Registration Citation

Citation
Bizimungu, Emmanuel, Ruerd Ruben and Robert Sparrow. 2021. "A protocol for the role of incentives for adoption of climate-smart agricultural innovations: An experimental evaluation in Uganda." AEA RCT Registry. June 01. https://doi.org/10.1257/rct.7729-2.3
Experimental Details

Interventions

Intervention(s)
Intervention Start Date
2020-02-01
Intervention End Date
2022-02-28

Primary Outcomes

Primary Outcomes (end points)
For the first objective, the primary outcomes include the proportion of households participating agricultural-related trainings; proportion of households visiting (visited by) demo sites (extension agents) and number of visits; proportion of households that report having applied acquired knowledge about CSA innovations; proportion of farm-households participating in collective bulking and marketing; proportion of households reporting participation in contract farming; proportion of households using agricultural insurance; and gender empowerment.

In regards to the second objective, the primary outcomes include: land productivity; as well as labour productivity. Land productivity is measured as the volume of output (Kg or value of production (UGX)) produced per hectare, while labour productivity is the volume of output (Kg or value of production (UGX)) produced per man-day in a given cropping year.
Primary Outcomes (explanation)
The main variables of interest with regard to the first objective include trainings, defined as participation and intensity of participation, by farm-household’s main decision-maker and/or their spouse, in organized training workshops concerning climate-smart agricultural (CSA) practices and technologies in a given cropping year. Intensity of participation is defined as the number of times the decision-maker and/or their spouse participated in organized training workshops. Farm-household visits, defined as the number of times the farm-household’s main decision-maker and/or their spouse visited farmer field schools (FFSs) or demo sites in a given cropping year. Extension visits, defined as the number of times any agricultural extension agent or officer visited the household or farm in a given cropping year.

Collective bulking and marketing, defined as farm-household’s participation in collective bulking and marketing of soybean and any other crop and livestock products in a given cropping year. Contract farming, defined as participation by the farm-household in contract farming arrangement for soybean and other crop or livestock products in a given cropping year. Agricultural insurance, defined as the use of agricultural insurance including index-based insurance for soybean and any other crop or livestock in a given cropping year.

Gender, defined as Women’s Empowerment in Agriculture Index (WEAI).

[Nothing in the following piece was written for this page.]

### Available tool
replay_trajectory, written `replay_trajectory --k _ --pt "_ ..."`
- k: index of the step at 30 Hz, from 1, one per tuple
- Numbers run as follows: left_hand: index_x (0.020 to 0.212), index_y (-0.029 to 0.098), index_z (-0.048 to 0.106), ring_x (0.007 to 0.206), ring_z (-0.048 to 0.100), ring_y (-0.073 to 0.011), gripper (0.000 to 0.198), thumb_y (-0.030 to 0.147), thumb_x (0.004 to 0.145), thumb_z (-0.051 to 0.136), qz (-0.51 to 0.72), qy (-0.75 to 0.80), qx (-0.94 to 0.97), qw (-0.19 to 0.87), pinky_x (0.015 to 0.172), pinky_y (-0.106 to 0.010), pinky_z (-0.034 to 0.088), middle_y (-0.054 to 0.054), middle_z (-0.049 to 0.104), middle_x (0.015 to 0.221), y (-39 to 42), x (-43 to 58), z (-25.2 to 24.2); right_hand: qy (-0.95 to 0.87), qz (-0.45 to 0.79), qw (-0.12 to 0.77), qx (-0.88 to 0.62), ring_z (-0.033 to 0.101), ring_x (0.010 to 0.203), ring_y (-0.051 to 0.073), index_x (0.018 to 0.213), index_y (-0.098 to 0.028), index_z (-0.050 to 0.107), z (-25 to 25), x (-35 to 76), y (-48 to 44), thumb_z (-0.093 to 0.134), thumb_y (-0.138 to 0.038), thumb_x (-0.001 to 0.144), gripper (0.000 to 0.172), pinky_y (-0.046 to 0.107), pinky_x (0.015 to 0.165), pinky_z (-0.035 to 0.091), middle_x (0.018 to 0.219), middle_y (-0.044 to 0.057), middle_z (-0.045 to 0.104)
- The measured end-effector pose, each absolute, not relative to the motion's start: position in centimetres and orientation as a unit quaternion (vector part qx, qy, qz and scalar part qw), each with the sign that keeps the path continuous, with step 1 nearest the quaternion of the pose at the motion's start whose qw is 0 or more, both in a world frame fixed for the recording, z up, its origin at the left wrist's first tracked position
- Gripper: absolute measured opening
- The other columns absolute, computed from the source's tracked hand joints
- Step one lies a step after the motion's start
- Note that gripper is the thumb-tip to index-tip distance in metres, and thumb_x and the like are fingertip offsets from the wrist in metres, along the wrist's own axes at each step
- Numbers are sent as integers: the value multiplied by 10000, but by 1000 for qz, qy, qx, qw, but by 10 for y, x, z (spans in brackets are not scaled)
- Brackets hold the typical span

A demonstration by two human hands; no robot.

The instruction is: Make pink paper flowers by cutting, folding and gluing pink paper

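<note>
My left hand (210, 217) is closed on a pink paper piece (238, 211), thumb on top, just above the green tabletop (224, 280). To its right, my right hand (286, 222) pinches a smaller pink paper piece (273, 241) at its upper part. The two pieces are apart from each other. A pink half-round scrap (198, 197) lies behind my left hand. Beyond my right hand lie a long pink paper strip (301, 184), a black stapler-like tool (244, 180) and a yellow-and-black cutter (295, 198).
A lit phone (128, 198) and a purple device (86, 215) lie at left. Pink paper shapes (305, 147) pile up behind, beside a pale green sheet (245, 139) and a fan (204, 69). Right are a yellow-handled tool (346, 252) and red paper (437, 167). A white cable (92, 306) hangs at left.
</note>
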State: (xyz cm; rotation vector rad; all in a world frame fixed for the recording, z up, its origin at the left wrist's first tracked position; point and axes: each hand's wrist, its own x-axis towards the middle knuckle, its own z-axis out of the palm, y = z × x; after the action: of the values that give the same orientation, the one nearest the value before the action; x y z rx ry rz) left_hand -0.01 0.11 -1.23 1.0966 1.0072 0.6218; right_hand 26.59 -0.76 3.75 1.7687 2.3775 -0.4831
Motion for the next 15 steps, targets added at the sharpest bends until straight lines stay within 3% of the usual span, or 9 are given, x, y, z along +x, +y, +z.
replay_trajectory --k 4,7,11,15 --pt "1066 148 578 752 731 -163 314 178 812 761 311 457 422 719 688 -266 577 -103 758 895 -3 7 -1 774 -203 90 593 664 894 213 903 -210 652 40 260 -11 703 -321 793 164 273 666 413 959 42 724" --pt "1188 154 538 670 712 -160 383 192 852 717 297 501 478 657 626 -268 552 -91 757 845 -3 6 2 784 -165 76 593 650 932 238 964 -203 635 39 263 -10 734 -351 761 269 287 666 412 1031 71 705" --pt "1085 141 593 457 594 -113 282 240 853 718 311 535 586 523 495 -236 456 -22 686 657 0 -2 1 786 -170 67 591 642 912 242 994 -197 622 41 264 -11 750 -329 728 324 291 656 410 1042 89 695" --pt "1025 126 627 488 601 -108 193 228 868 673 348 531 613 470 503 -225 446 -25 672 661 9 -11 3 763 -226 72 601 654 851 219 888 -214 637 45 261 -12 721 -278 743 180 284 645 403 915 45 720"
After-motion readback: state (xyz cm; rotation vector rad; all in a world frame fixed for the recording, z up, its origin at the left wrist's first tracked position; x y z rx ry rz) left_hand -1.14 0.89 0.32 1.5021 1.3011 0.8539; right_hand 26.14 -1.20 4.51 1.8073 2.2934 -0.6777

This index will be developed using twelve indicators namely, autonomy in income; attitudes about intimate partner violence against women; respect among household members; input in productive decisions, ownership of land and other assets; access to and decisions on credit and financial accounts; control over use of income; work balance; visiting important locations; group membership; and membership in influential groups.

For the second objective, the main variables of interest include quantity harvested (kilograms) per crop, quantity sold (kilograms) per crop, quantity of livestock (cattle, goats, sheep, pigs, etc.) and poultry sold; market price (UGX) for crops and livestock sold; land area (hectares) under each crop; family and hired labour (man-days); value of production (total quantity produced multiplied by the farm gate price); production costs (UGX) for crops and livestock; household size; and types of food consumed. These variables will be used to construct both the primary and outcome indicators.

Secondary Outcomes

Secondary Outcomes (end points)
The secondary outcomes include: (i) proportion of households accessing input (or financial) credit; (ii) proportion of households reporting access to better quality inputs such as improved seed; (iii) proportion of households reporting having sold high quality output; (iv) proportion of households reporting having sold output at a relatively higher than average market price; (v) proportion of households adopting CSA practices and technologies; and (vi) the intensity of adoption of CSA practices and technologies. We define adoption intensity in two ways. First, as the number of CSA practices and/or technologies used by the farm-household in a given cropping year. Second, as the number of hectares or the proportion of total cultivated land that is under the CSA practice such as zero/minimum tillage and soybean-cereal intercrop or CSA technology such as drought-resilient seed and rhizobia inoculants. For CSA innovations, a third definition applies as the amount (or value) of improved seed and rhizobia inoculants applied per hectare.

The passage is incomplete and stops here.